Le Plongeon next appealed, without success, to John W. Foster, the American ambassador in Mexico City, and A. J. Lespinasse, the American consul in Merida.  Lespinasse did not want to become entangled in the affair, telling Le Plongeon that it is "a personal question between yourself and the parties who took possession of the statue" (1877).

The great pain the confiscation of their prize inflicted on the Le Plongeons was evident in a letter Alice wrote on April 3, 1877 to her friend Mrs. Gaylord.  "We have suffered from extreme indignation and sorrow, and have been quite unwell in consequence of what has happened.  The bust and most beautiful fruit of our knowledge, labor, suffering, and heavy expenditures, stolen: and by the Government of the place where in we have made those expenses."

She recounted the hardships they had willingly endured, depriving themselves:

"of all that makes life pleasant, and even of its commonest necessities, in order to complete
our grand discovery.  We have been sick to death in places where we could not procure medicine
of any descrip-tion, where, at times, we had not even bread; and when we could obtain a few
black beans or some squash it was a feast."
Alice told Mrs.
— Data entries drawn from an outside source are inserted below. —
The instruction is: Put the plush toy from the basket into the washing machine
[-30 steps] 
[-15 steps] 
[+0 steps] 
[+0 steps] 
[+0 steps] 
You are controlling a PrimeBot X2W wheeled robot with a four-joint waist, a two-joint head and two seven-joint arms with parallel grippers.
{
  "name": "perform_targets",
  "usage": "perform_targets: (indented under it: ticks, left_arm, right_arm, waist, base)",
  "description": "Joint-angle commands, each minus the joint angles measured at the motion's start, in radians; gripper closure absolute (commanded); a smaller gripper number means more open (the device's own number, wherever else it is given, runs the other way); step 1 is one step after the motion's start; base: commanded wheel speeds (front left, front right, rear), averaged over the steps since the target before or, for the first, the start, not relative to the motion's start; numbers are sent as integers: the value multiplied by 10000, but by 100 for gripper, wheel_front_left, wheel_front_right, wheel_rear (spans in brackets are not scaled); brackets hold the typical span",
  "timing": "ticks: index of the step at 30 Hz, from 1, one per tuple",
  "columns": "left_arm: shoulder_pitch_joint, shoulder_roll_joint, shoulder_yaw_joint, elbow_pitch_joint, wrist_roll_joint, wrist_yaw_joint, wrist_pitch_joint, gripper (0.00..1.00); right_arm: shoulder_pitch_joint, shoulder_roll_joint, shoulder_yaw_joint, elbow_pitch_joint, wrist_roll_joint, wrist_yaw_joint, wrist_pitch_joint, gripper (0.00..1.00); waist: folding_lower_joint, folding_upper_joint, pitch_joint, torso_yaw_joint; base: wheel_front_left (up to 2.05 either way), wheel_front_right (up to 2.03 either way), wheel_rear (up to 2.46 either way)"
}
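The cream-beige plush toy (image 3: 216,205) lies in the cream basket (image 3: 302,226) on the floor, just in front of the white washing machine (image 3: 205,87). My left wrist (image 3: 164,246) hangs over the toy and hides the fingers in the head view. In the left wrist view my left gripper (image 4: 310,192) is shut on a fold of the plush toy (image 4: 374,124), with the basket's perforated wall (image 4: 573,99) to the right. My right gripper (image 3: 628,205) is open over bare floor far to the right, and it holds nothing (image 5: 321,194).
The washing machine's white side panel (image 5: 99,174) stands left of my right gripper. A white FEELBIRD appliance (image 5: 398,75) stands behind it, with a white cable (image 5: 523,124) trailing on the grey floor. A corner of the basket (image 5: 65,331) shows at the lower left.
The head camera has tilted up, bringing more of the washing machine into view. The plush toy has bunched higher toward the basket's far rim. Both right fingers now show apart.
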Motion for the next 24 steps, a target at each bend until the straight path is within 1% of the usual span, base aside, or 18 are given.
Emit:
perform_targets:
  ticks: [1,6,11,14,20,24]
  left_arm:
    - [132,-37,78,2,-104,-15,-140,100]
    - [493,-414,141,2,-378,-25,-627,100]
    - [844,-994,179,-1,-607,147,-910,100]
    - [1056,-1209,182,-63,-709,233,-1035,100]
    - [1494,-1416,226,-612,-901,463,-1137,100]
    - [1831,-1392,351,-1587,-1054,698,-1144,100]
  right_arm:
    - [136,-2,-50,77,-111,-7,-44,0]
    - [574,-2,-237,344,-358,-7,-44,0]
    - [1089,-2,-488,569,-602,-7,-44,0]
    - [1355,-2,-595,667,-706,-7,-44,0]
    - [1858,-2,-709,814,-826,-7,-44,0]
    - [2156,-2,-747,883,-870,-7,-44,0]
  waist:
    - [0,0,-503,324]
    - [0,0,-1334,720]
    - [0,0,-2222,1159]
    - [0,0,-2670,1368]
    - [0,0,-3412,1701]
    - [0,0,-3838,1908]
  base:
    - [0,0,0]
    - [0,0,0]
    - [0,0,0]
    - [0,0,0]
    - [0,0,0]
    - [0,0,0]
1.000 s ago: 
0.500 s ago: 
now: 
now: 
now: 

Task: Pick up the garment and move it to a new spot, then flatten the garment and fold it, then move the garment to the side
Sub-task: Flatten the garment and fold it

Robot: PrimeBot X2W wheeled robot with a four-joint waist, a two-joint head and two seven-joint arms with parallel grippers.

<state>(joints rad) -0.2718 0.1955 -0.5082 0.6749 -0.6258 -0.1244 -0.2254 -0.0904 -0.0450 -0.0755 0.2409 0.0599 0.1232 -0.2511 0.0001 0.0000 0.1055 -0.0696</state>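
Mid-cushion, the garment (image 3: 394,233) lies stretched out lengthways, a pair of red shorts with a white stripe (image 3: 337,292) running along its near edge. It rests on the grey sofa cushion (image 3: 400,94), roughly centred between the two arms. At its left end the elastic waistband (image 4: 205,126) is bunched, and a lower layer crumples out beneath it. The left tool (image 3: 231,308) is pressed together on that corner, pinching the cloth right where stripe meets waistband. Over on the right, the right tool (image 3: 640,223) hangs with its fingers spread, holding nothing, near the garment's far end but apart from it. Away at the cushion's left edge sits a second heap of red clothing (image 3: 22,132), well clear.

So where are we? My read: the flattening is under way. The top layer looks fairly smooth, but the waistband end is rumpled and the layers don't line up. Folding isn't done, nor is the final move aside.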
Gaylord of the perils of working in what amounted to a war zone.  "Surrounded by enemies, Remington always at hand, death lurking for us in every direction.  All this was nothing, for we were buoyed up with the pleasant thought of carrying Chacmool back to the world."

In September 1877 and again in April 1878 Augustus wrote directly to President Diaz, petitioning for return of the Chacmool, explaining carefully his legal position and the amount of money and time he had expended in excavating it.  Stephen Salisbury was asked to intercede through his Washing-ton connections.  Senator George Hoar of Massachusetts presented Le Plongeon's claims to the United States Congress in 1878, but no action was taken.

The matter was closed.  The Chacmool was in Mexico City, and there it would remain.  The Le Plongeons were to receive no compensation.